» **Stored entries**
•••

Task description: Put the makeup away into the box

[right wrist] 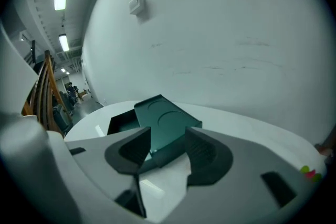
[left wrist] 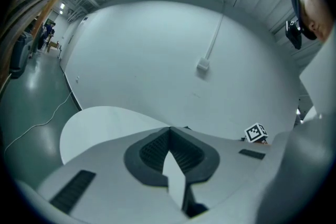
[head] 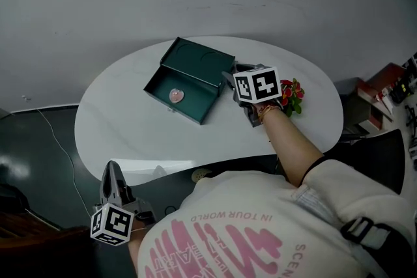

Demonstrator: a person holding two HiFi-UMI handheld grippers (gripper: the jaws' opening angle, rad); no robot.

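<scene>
The pink makeup (head: pixel 176 96) is seen lying inside the open green box (head: pixel 199 62), so stowing is judged done. The right tongs (right wrist: pixel 167 139) are held apart and empty at the box's 3 o'clock, probably for the lid. The left tongs (left wrist: pixel 169 136) are pressed together, idle off the tabletop (head: pixel 130 133) at 7 o'clock. The makeup is shown only by the head view, while the jaw states are settled by the gripper views.

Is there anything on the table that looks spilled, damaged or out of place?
Nothing stands out. The green box sits open on the white table with a pink heart-shaped item inside, and red flowers lie to its right. Nothing looks spilled or broken.
</scene>
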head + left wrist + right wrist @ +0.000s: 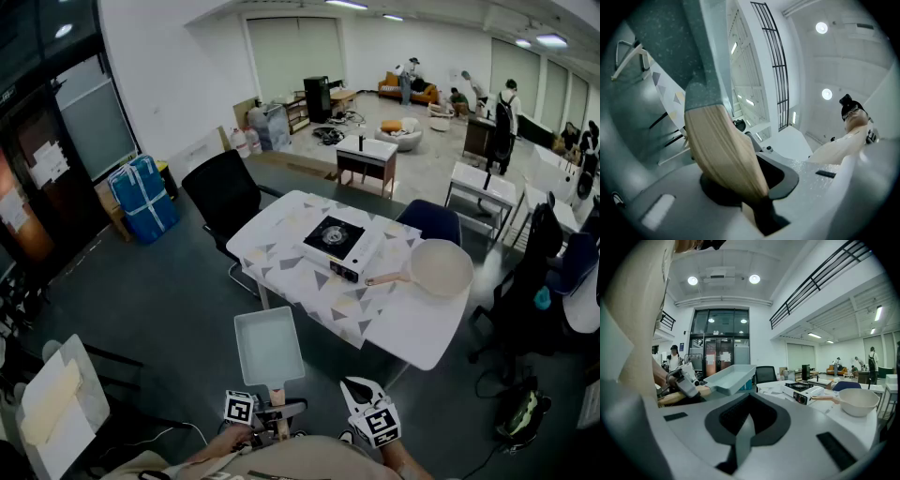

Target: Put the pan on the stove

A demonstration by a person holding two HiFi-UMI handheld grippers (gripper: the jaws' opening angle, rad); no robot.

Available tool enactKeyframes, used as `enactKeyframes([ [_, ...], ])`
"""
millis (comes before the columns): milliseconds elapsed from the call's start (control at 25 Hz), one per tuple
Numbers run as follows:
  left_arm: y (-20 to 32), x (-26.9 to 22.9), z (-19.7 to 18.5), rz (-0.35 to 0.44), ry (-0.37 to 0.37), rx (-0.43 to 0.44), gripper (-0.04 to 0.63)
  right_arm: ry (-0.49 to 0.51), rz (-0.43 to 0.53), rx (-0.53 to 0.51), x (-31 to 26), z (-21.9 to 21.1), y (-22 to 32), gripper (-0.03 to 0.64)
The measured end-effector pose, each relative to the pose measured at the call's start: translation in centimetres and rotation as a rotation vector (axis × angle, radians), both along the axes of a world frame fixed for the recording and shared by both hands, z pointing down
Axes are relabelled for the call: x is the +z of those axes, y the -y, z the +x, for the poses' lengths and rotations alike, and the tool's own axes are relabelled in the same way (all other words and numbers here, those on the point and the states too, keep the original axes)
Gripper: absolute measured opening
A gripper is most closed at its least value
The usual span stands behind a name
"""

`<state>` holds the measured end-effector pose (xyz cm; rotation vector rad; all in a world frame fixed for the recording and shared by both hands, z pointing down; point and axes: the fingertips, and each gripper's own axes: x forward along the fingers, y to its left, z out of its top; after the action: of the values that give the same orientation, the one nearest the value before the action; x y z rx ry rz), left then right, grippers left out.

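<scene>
A pale grey-blue square pan (268, 345) hangs in the air in front of the table, held level by its wooden handle (277, 397). My left gripper (267, 413) is shut on that handle; in the left gripper view the handle (723, 149) runs up from the jaws (754, 187) to the pan's underside (708, 56). My right gripper (370, 417) is beside it, shut and empty (747, 423). The portable gas stove (337, 246) sits mid-table, burner bare. In the right gripper view the square pan (729, 378) is left of the stove (801, 391).
A cream round pan (439, 267) with a wooden handle lies on the table (412, 328) right of the stove. A black office chair (225, 192) stands at the table's left and a blue chair (431, 220) behind it. Blue bags (141, 197) sit by the wall. People stand far back.
</scene>
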<state>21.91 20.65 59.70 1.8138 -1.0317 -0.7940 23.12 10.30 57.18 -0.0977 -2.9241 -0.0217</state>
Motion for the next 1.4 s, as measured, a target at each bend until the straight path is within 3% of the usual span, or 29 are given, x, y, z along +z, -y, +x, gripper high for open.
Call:
enactKeyframes([
  [400,-1.2,-0.7,-3.3,-0.032,0.109,0.049,0.078,0.021,-0.017,0.003,-2.4,-2.7,-2.2,0.000],
  [680,-1.7,-1.0,-5.0,-0.018,0.110,0.065,0.078,0.016,-0.026,0.016,-2.3,-3.9,-2.9,0.000],
  [960,-2.6,-0.9,-6.8,-0.031,0.059,0.076,0.078,0.037,-0.006,0.077,-1.7,-5.3,-2.7,0.000],
  [1400,-3.5,-0.9,-9.8,0.024,-0.027,0.024,0.080,-0.011,-0.008,0.090,-0.2,-7.8,-3.7,0.000],
])
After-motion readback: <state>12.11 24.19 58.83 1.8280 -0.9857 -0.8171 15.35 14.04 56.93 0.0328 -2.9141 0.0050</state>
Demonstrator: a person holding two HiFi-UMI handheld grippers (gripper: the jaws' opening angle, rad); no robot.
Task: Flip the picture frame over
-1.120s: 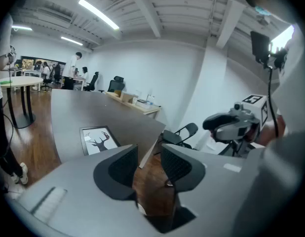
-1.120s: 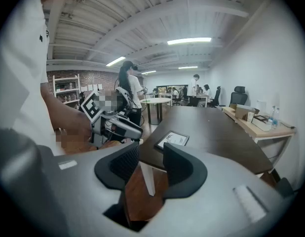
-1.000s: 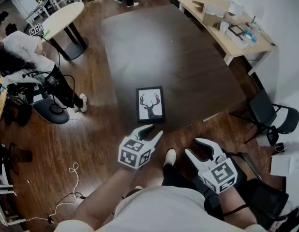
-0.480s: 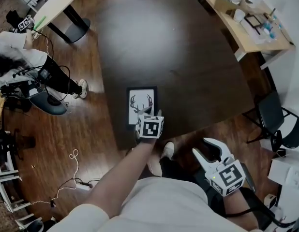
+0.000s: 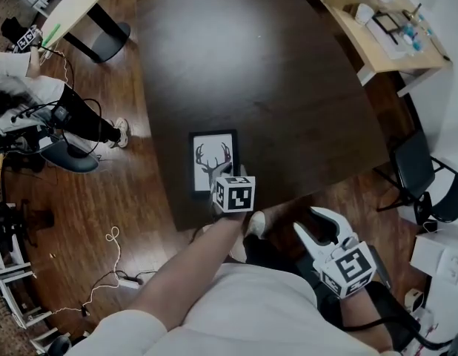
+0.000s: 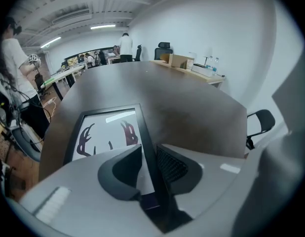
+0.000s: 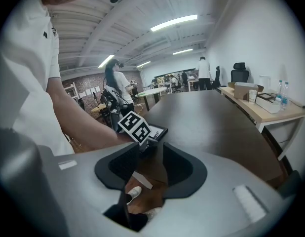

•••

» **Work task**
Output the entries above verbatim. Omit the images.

» **Output for this task**
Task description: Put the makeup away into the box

[right wrist] 
[left wrist] 
[head] 

Demonstrator: a person holding two HiFi-UMI handheld grippers (gripper: the jaws' opening angle, rad); no robot.

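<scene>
The pink makeup (head: pixel 176 96) is seen lying inside the open green box (head: pixel 199 62), so stowing is judged done. The right tongs (right wrist: pixel 167 139) are held apart and empty at the box's 3 o'clock, probably for the lid. The left tongs (left wrist: pixel 169 136) are pressed together, idle off the tabletop (head: pixel 130 133) at 7 o'clock. The makeup is shown only by the head view, while the jaw states are settled by the gripper views.

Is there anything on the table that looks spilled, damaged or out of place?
Nothing stands out. The green box sits open on the white table with a pink heart-shaped item inside, and red flowers lie to its right. Nothing looks spilled or broken.
</scene>
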head + left wrist + right wrist @ +0.000s: 

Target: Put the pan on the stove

A demonstration by a person holding two HiFi-UMI handheld grippers (gripper: the jaws' opening angle, rad); no robot.

Available tool enactKeyframes, used as `enactKeyframes([ [_, ...], ])`
"""
millis (comes before the columns): milliseconds elapsed from the call's start (control at 25 Hz), one per tuple
Numbers run as follows:
  left_arm: y (-20 to 32), x (-26.9 to 22.9), z (-19.7 to 18.5), rz (-0.35 to 0.44), ry (-0.37 to 0.37), rx (-0.43 to 0.44), gripper (-0.04 to 0.63)
  right_arm: ry (-0.49 to 0.51), rz (-0.43 to 0.53), rx (-0.53 to 0.51), x (-31 to 26), z (-21.9 to 21.1), y (-22 to 32), gripper (-0.03 to 0.64)
The measured end-effector pose, each relative to the pose measured at the call's start: translation in centimetres and rotation as a rotation vector (axis × angle, radians), both along the axes of a world frame fixed for the recording and shared by both hands, z pointing down
Axes are relabelled for the call: x is the +z of those axes, y the -y, z the +x, for the poses' lengths and rotations alike, and the tool's own axes are relabelled in the same way (all other words and numbers here, those on the point and the states too, keep the original axes)
Gripper: absolute measured opening
A gripper is most closed at its least value
The usual span stands behind a name
"""

`<state>` holds the measured end-effector pose (xyz cm; rotation vector rad; all in a world frame fixed for the recording and shared by both hands, z pointing down; point and axes: the fingertips, and each gripper's own axes: x forward along the fingers, y to its left, z out of its top; after the action: of the values that give the same orientation, the one nearest the value before the action; x y z rx ry rz), left then right, grippers left out.

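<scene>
A pale grey-blue square pan (268, 345) hangs in the air in front of the table, held level by its wooden handle (277, 397). My left gripper (267, 413) is shut on that handle; in the left gripper view the handle (723, 149) runs up from the jaws (754, 187) to the pan's underside (708, 56). My right gripper (370, 417) is beside it, shut and empty (747, 423). The portable gas stove (337, 246) sits mid-table, burner bare. In the right gripper view the square pan (729, 378) is left of the stove (801, 391).
A cream round pan (439, 267) with a wooden handle lies on the table (412, 328) right of the stove. A black office chair (225, 192) stands at the table's left and a blue chair (431, 220) behind it. Blue bags (141, 197) sit by the wall. People stand far back.
</scene>
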<state>21.91 20.65 59.70 1.8138 -1.0317 -0.7940 23.12 10.30 57.18 -0.0977 -2.9241 -0.0217</state>
Motion for the next 1.4 s, as measured, a target at each bend until the straight path is within 3% of the usual span, or 29 are given, x, y, z along +z, -y, +x, gripper high for open.
Call:
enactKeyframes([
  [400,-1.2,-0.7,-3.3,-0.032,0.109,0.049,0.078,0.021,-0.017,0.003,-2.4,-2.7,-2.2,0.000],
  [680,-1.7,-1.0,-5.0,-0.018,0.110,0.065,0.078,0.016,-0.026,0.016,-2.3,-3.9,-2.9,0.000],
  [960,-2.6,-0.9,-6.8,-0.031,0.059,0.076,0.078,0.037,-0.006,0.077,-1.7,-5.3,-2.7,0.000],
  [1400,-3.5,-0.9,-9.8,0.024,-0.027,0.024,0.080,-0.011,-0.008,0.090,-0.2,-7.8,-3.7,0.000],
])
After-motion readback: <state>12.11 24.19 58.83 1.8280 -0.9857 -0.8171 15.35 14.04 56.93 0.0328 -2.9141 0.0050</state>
Demonstrator: a person holding two HiFi-UMI handheld grippers (gripper: the jaws' opening angle, rad); no robot.
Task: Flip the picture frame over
-1.120s: 
-1.120s: 
-1.000s: 
-0.480s: 
+0.000s: 
+0.000s: 
+0.000s: 

This exercise requires no additional output.